Los féretros no van vacíos, los ocupan personas vivitas y coleando que, de esta forma tan peculiar, expresan su devoción por la hermana de Lázaro, protectora de los desahuciados, en la creencia de que intercedió por ellos para que pudieran superar una grave enfermedad.

El sonido de las campanas, acompasadas con las bombas de palenque y un cántico repetitivo, «Virgen de Santa Marta, reina de la gloria, todo el que se te ofrece sale con victoria», y «Virgen de Santa Marta, estrella del norte, te traemos a los que vieron la muerte», dan mayor solemnidad a la comitiva.

Algunos de sus integrantes visten una especie de mortaja hecha de tul y portan un bastón y una vela, otros procesionan de rodillas, como es habitual ver en los santuarios de Fátima o de Lourdes.

Pero, sin duda, los grandes protagonistas son los «muertos-vivos», tal y como se conoce a los penitentes dentro de los ataúdes que se abren paso entre la multitud expectante que destila, a partes iguales, fe religiosa y morbo.

Este año han sido siete los «ofrecidos» a Santa Marta, aunque son seis los que han ido dentro de los ataúdes, todos ellos adultos.

En todo caso, la mayoría de edad no es un requisito indispensable en esta feria tétrica.

La única excepción es que los niños por los que se pide ayuda a la santa no desfilan amortajados en cajas, sino que éstas, de su característico color blanco, van vacías.

Este año el tiempo nublado ha sido un buen aliado para los «ofrecidos», ya que el sol que habitualmente suele hacer a estas alturas del año es un tormento para quien ha de permanecer inmóvil durante casi una hora dentro de una caja mortuoria.

Alimenta la leyenda de esta tradición ancestral, de la que hay referencias escritas que datan de 1700, que el diario inglés «The Guardian» la catalogara hace años como una de las fiestas más raras del mundo.

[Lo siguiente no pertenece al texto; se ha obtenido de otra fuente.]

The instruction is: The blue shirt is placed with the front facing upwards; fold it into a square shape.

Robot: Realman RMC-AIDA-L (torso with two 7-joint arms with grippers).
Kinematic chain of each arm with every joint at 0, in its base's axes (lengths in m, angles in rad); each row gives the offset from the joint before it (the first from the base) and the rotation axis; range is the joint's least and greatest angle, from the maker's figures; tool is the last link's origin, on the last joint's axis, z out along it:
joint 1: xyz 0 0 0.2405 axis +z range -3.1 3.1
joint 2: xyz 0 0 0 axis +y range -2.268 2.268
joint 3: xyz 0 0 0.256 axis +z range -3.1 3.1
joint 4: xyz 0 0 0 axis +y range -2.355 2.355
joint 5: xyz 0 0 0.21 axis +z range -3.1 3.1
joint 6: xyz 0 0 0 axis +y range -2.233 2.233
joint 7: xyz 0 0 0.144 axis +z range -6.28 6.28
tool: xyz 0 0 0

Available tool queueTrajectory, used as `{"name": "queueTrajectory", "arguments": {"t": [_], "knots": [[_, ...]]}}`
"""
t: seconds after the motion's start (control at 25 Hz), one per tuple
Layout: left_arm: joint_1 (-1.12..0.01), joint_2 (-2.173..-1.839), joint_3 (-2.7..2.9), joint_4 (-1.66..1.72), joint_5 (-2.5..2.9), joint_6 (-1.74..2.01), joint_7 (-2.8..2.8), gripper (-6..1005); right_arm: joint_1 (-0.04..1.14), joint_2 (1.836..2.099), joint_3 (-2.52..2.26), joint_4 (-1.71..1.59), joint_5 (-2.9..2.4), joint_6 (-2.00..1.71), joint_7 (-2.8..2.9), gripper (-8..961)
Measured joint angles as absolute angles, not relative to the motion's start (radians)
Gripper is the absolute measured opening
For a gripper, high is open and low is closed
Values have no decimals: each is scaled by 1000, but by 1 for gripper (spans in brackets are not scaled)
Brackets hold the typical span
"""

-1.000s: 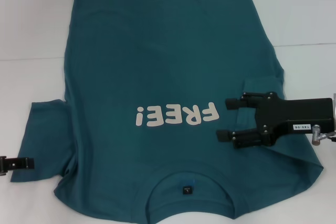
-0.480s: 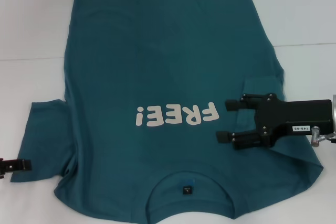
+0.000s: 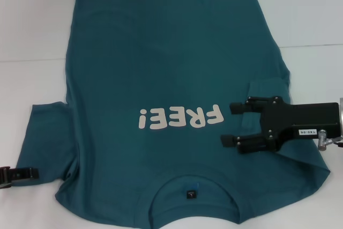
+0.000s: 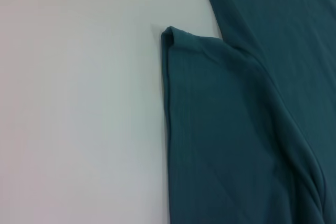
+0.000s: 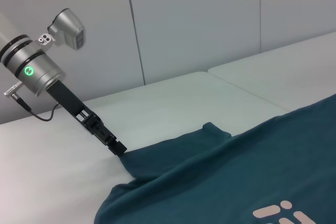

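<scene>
**Left pincer shifts along the sleeve edge; shirt unchanged**

Since the earlier frames the left pincer (image 3: 21,174) has slid a little toward the shirt and nearer the robot at the left sleeve's hem, while the right pincer (image 3: 231,124) and the cloth have stayed where they were.

The white surface (image 3: 311,14) is smooth and matte, with a faint seam running across it. On it lies the blue shirt (image 3: 161,63), a soft teal knit spread flat with the front up, collar toward the robot and hem at the far side. Its body forms a broad, nearly rectangular panel with only shallow creases. The left sleeve (image 3: 45,140) lies spread out to the side as a flat flap; the right sleeve is folded in over the body. Cream block letters reading "FREE!" (image 3: 179,117) cross the chest, and a small dark label (image 3: 189,194) sits inside the round, ribbed neckline.

The right pincer, black and angular, hovers over the folded right sleeve with its two fingers held apart. The left pincer is a slim black tip at the corner of the left sleeve's hem; whether it is clamped on the cloth I cannot tell.
</scene>
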State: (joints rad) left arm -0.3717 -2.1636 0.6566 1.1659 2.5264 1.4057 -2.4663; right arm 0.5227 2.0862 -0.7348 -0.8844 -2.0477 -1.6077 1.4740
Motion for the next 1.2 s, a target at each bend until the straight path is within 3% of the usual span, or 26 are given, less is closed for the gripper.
{"name": "queueTrajectory", "arguments": {"t": [1.2], "knots": [[-374, -2160, 655, 1166, 2526, 1390, -2472, 843, 521, 2086, -735, -885, -2049, -1606, 1468, 928]]}}
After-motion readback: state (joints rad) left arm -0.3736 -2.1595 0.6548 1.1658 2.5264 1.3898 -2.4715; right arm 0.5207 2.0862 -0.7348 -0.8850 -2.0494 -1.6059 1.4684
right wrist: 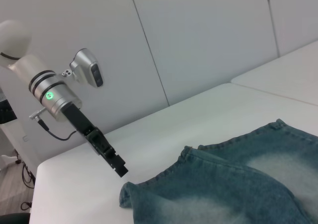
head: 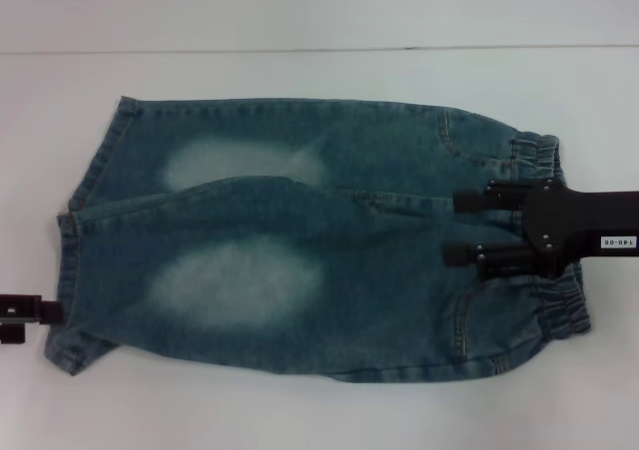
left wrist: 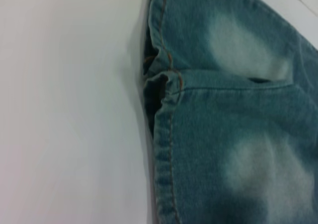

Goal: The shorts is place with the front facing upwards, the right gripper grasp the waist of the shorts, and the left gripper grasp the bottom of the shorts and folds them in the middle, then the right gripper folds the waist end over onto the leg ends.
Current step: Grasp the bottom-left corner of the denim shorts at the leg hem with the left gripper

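Tabletop (head: 319,410): white, bare margin on every side of the garment, widest along the near and far edges.

The shorts (head: 300,235): blue denim, front up, spread flat at the middle of the tabletop; long axis runs across, side to side.

The waist of the shorts (head: 544,156): ruffled band at the robot's right end. The right tool (head: 461,226) lies over it, black fingers spread apart and pointing inward along the cloth, gripping nothing as far as I can judge.

The bottom of the shorts (head: 68,240): hemmed leg openings at the robot's left end. The left tool (head: 22,315) sits just off the near hem corner, apart from it; whether released or clenched, I cannot tell.

Judgement: each arm is nearest its own end, and the fold would travel across the short axis.
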You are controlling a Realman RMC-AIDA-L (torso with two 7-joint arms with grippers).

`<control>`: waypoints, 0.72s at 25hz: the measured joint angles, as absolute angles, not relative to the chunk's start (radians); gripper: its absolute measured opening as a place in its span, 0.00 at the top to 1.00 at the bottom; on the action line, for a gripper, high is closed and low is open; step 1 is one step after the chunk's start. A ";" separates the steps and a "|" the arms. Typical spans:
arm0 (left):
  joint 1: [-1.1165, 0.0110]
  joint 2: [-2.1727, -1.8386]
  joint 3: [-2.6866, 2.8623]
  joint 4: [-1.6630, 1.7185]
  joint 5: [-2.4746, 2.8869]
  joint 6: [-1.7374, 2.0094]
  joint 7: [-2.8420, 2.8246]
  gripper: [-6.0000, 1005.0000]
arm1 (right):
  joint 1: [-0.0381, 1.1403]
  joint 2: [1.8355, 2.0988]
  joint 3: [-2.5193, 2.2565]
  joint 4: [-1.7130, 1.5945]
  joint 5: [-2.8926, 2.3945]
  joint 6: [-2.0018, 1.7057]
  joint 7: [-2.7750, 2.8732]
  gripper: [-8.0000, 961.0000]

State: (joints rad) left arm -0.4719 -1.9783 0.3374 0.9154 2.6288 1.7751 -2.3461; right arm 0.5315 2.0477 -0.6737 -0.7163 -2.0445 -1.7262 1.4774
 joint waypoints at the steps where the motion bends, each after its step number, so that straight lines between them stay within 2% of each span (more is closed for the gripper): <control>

Medios como «The New York Times» o «National Geografic» han dedicado asimismo reportajes a la romería de Ribarteme, que, en todo caso, no es la única en Galicia en la que la muerte, o más bien la resurrección, es la protagonista.

La parroquia de Xende, en A Lama (Pontevedra), abre en junio el calendario de desfiles en ataúdes en la procesión del Cristo de la Agonía.

Y en A Pobra do Caramiñal, en la provincia de A Coruña, los fieles que han hecho sus promesas cargan sus propios féretros en la procesión de las mortajas, en el marco de las fiestas del Nazareno, en septiembre.